À la suite de l’approbation ministérielle de nos directives en matière de traitement contre le VIH en mars 2019, nous avons mis en place les traitements à base de dolutégravir (DTG) recommandés par l’OMS. En janvier 2020, nous avons reçu nos premières boîtes de TLD (ténofovir/lamivudine/dolutégravir 300/300/50 mg) et nous avons commencé à les distribuer dans les différentes provinces. Fin mars 2021, 353 000 boîtes de 30 comprimés[3] de DTG ou de TLD avaient été fournies à nos PPA (Pharmacies provinciales d’approvisionnement). Plus de 10 000 personnes sont déjà sous traitement à base de DTG. Dans notre système de santé, les infirmières, les sages-femmes peuvent prescrire un traitement de première ligne.
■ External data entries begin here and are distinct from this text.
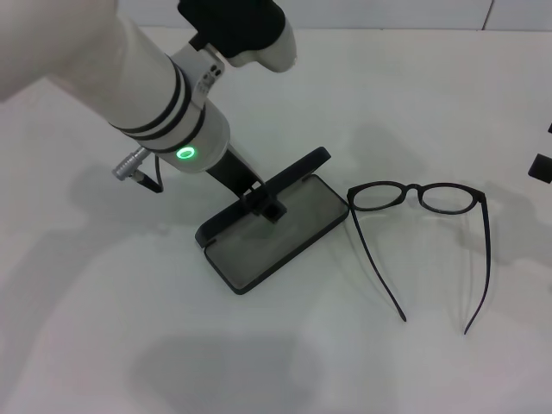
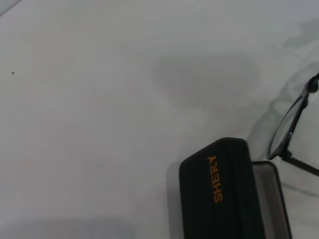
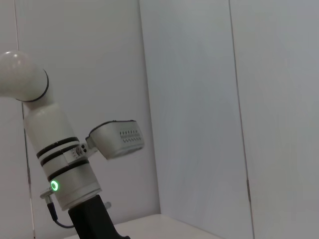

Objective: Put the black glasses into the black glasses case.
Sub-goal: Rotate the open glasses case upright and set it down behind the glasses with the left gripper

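1. White tabletop (image 1: 285,362) is being shown in the head view, with the black glasses case (image 1: 276,233) lying open on it, lid raised. The left gripper (image 1: 266,200) is being held at the lid's edge, seemingly pinching it. The black glasses (image 1: 423,233) are lying just right of the case, temple arms unfolded toward the robot. A sliver of the right gripper (image 1: 541,166) is being seen at the right edge; its state cannot be told.
2. The case lid's outside, lettered "SHERY" (image 2: 214,179), is being shown in the left wrist view, with one lens just beside the case.
3. Only the left arm (image 3: 60,164) against white walls (image 3: 209,99) is being shown in the right wrist view.
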Robot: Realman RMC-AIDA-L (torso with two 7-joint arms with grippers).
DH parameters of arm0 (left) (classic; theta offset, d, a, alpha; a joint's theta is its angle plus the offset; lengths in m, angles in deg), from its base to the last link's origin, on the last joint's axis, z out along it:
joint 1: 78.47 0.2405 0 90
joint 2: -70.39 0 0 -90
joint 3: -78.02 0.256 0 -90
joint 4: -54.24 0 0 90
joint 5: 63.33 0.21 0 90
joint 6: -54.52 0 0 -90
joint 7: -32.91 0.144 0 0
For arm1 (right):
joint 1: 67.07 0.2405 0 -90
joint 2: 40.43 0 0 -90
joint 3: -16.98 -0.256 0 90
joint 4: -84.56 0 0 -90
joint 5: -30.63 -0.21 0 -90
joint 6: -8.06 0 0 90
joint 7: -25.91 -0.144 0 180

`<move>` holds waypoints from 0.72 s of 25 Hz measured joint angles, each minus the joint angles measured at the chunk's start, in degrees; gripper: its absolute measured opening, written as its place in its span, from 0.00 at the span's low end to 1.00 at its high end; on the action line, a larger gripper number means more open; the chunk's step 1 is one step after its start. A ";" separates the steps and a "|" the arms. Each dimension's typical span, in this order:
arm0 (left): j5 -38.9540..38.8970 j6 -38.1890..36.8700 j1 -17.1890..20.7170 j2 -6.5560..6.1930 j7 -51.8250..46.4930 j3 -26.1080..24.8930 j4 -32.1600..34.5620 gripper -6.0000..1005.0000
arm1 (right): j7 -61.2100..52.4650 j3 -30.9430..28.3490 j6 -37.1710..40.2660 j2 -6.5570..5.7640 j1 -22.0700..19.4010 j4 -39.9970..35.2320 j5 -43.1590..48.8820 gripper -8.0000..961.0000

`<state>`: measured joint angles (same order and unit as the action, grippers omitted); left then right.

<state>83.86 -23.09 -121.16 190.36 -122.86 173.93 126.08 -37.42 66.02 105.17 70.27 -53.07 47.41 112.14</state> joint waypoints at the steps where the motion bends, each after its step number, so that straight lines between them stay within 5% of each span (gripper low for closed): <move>1: 0.32 0.27 -0.19 0.00 -0.16 0.30 -0.34 0.60 | 0.00 0.00 0.00 0.02 -0.07 0.01 0.00 0.65; 4: 0.80 0.54 -0.42 0.00 -0.46 0.54 -0.81 0.59 | 0.02 -0.07 0.01 0.06 -0.36 0.03 0.00 0.65; 15: 1.19 0.54 -0.48 0.00 -0.19 0.61 -0.07 0.23 | 0.05 -0.24 0.08 0.25 -0.76 0.16 -0.04 0.64; 18: 2.08 0.64 -0.51 -0.03 -0.19 0.61 1.54 0.22 | 0.06 -0.34 0.15 0.24 -0.95 0.16 -0.05 0.64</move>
<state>85.94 -22.46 -121.67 190.33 -123.05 174.53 127.62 -37.37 65.68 105.32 70.51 -54.02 47.57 112.10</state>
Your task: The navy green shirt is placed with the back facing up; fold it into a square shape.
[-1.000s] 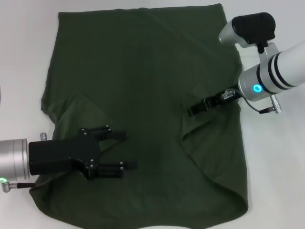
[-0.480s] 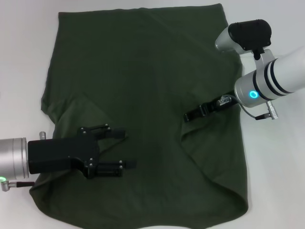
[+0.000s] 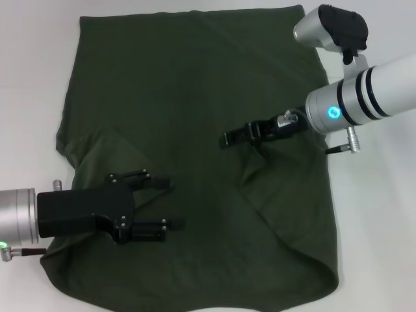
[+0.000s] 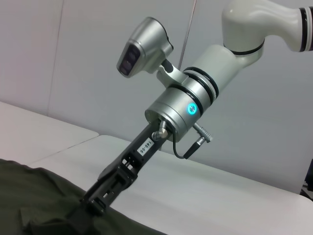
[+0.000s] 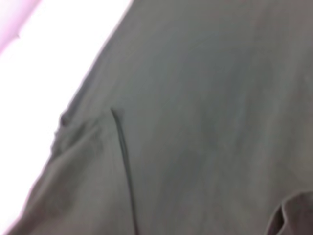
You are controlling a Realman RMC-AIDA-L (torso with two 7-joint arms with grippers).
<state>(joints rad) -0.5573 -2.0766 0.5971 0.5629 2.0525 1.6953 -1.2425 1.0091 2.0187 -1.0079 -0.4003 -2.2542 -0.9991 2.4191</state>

Les CPS (Conseillers Psychosciaux) assurent le renouvellement des ordonnances. Ce n’est que lorsqu’il y a un échec du traitement que les médecins voient les patients. Ce mode de fonctionnement nous permet de traiter un grand nombre de personnes rapidement. Nous avons conçu notre protocole de manière à pouvoir placer sous DTG tout patient adulte ou adolescent nouvellement diagnostiqué positif au VIH, y compris les femmes enceintes et les jeunes femmes en âge de procréer de plus de 30 kg. Nous souhaitons également faire passer sous DTG tous les adultes et adolescents recevant actuellement un traitement à base de névirapine ou d’éfavirenz, ainsi que tous les autres adultes, y compris ceux dont le traitement a échoué. Notre objectif est que tous les patients éligibles puissent bénéficier d’un traitement à base de DTG d’ici mi-2022.

Satisfaction des patients ayant changé de traitement pour le DTG

Au cours de cette dernière année, nous avons reçu des commentaires et témoignages très positifs de la part des clients prenant du DTG ; nous devons encore procéder à des évaluations en bonne et due forme, mais nos clients nous témoignent déjà leur satisfaction, notamment liée au fait que les effets secondaires sont moins importants. Ils se passent le mot et de plus en plus de clients demandent à abandonner leur ancien traitement au profit du traitement à base de DTG. En outre, les premières données laissent penser que, avec le DTG, la charge virale devient indétectable beaucoup plus rapidement qu’avec les anciens traitements. Nous avons également inclus dans nos plans pour la période 2022-2025 la formulation pédiatrique du DTG sous forme de comprimés sécables dispersibles de 10 mg et, avec l’aide du Fonds Mondial, nous espérons intégrer cette nouvelle option pour les enfants pesant de 3 à 20 kg dans nos stocks le plus rapidement possible, pour que les plus jeunes enfants puissent en profiter.

Antirétroviraux fournis au Tchad grâce aux licences du MPP :

Depuis 2015, le Tchad est approvisionné en antirétroviraux génériques de qualité par l’intermédiaire des bénéficiaires de sous-licence du MPP. 1,1 million de boîtes de 30 comprimés ont été fournies, ce qui représente plus de 91 000 patients-années de traitement.

 


[1] UNAIDS, Chad – country factsheet

[2] PSLS/IST: Programme Sectoriel de Lutte contre le Sida et les Infections Sexuellement Transmissibles

[3] Données tirées de l’accord de licence du MPP, correspondant à environ 29 000 patients-années de traitement.